Directions:
Copy the records below exactly, from the line containing "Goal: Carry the" through the last line, and leave out every picture.

Entries shown:

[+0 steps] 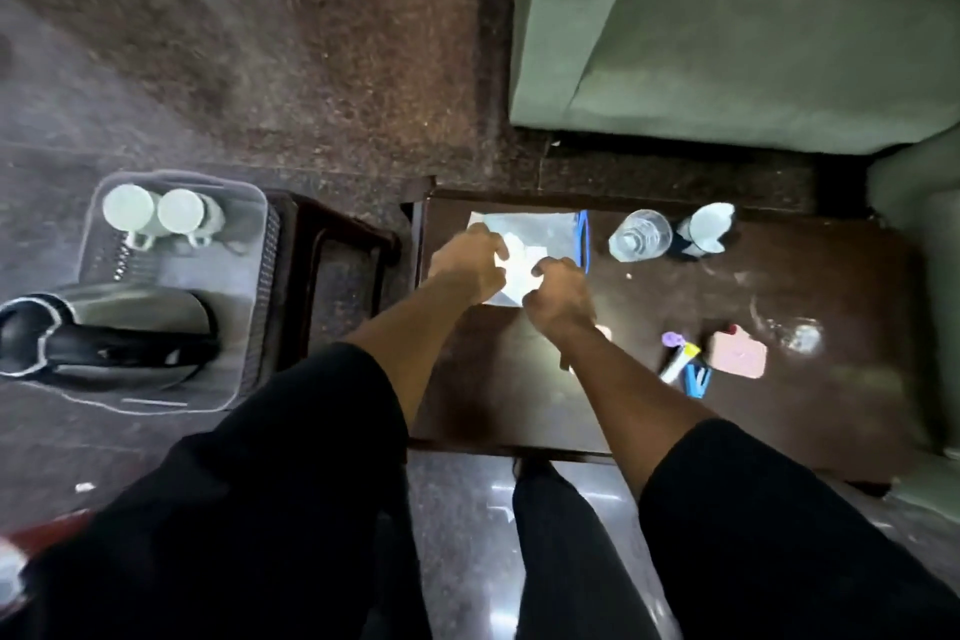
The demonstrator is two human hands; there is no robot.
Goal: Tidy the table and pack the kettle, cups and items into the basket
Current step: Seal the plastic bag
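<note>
Black sleeves are seen nearest, with both forearms reaching out over the dark wooden table (519, 400). The left hand (470, 263) and the right hand (558, 294) are curled, and a piece of white paper (519, 265) is pinched between their fingertips, above a clear plastic pouch (540, 229) with a blue edge that lies flat just beyond the knuckles. The paper is judged to be light and limp, easily creased or torn, so a hold by two opposite edges seems suited; the pouch is likely slippery and would be better taken at its stiffer blue edge.

Right of the right wrist, and nearer than its fingers, a marker (678, 364), a blue clip (696, 379) and a pink eraser-like block (740, 353) lie close together (what the block really is cannot be told). Beyond and to the right of the fingertips a clear glass (639, 234) stands upright, with a white jug-like vessel (706, 226) just beside it. The glass is judged fragile and smooth, best gripped around its wall.

Well apart to the left of the left hand, the grey basket (249, 276) rests on a stool, and the kettle (104, 338) is already laid in its near end, with two white cups (156, 213) in the far end. The remaining table things are not yet packed.
</note>
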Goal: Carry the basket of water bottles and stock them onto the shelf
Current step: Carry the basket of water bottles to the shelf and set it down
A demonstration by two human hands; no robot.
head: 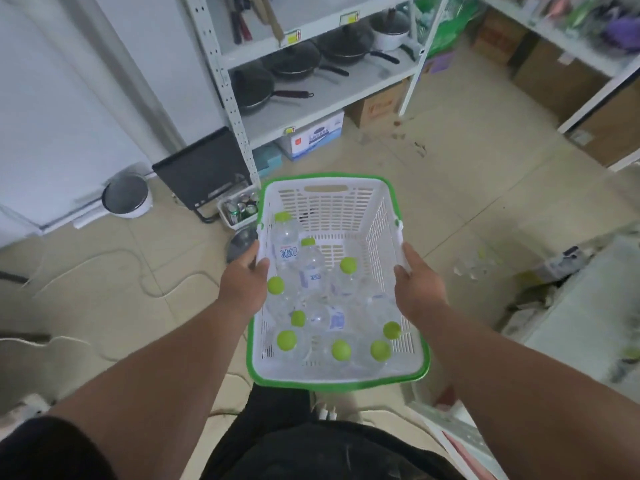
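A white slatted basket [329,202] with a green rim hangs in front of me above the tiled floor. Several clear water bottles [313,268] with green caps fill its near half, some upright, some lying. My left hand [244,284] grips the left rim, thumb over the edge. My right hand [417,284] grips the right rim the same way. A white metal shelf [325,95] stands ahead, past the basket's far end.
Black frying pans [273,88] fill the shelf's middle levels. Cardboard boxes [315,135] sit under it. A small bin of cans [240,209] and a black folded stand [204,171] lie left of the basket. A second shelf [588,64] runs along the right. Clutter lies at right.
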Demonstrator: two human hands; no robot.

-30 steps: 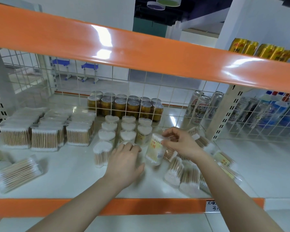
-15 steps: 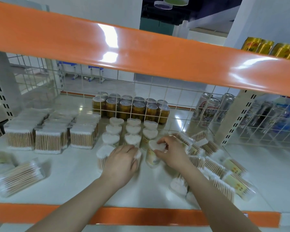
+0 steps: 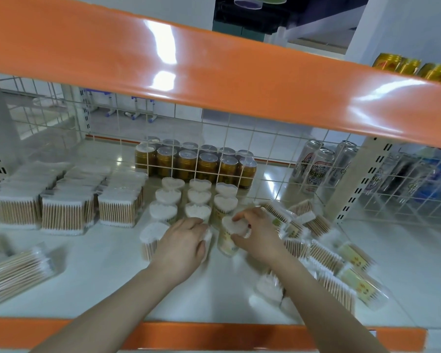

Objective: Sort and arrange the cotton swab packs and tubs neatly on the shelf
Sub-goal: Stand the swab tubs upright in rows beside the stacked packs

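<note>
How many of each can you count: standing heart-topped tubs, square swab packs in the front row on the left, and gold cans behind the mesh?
Standing heart-topped tubs: 11 (one held by the right hand, one mostly under the left hand)
Front-row square packs: 3
Gold cans: 12
Total: 26

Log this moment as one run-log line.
right hand grips heart tub | left hand covers neighbouring tub | loose packs right
</note>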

Completed task:
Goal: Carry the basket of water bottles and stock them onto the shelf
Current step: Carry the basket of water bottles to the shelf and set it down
A demonstration by two human hands; no robot.
head: 
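A white slatted basket [329,202] with a green rim hangs in front of me above the tiled floor. Several clear water bottles [313,268] with green caps fill its near half, some upright, some lying. My left hand [244,284] grips the left rim, thumb over the edge. My right hand [417,284] grips the right rim the same way. A white metal shelf [325,95] stands ahead, past the basket's far end.
Black frying pans [273,88] fill the shelf's middle levels. Cardboard boxes [315,135] sit under it. A small bin of cans [240,209] and a black folded stand [204,171] lie left of the basket. A second shelf [588,64] runs along the right. Clutter lies at right.
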Demonstrator: two human hands; no robot.

-30 steps: 
-15 steps: 
+0 steps: 

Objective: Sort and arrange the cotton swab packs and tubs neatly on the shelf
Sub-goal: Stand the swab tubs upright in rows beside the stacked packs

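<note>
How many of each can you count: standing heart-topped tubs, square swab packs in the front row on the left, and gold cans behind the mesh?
Standing heart-topped tubs: 11 (one held by the right hand, one mostly under the left hand)
Front-row square packs: 3
Gold cans: 12
Total: 26

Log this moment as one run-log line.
right hand grips heart tub | left hand covers neighbouring tub | loose packs right
</note>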

The requested output has been fully supplied.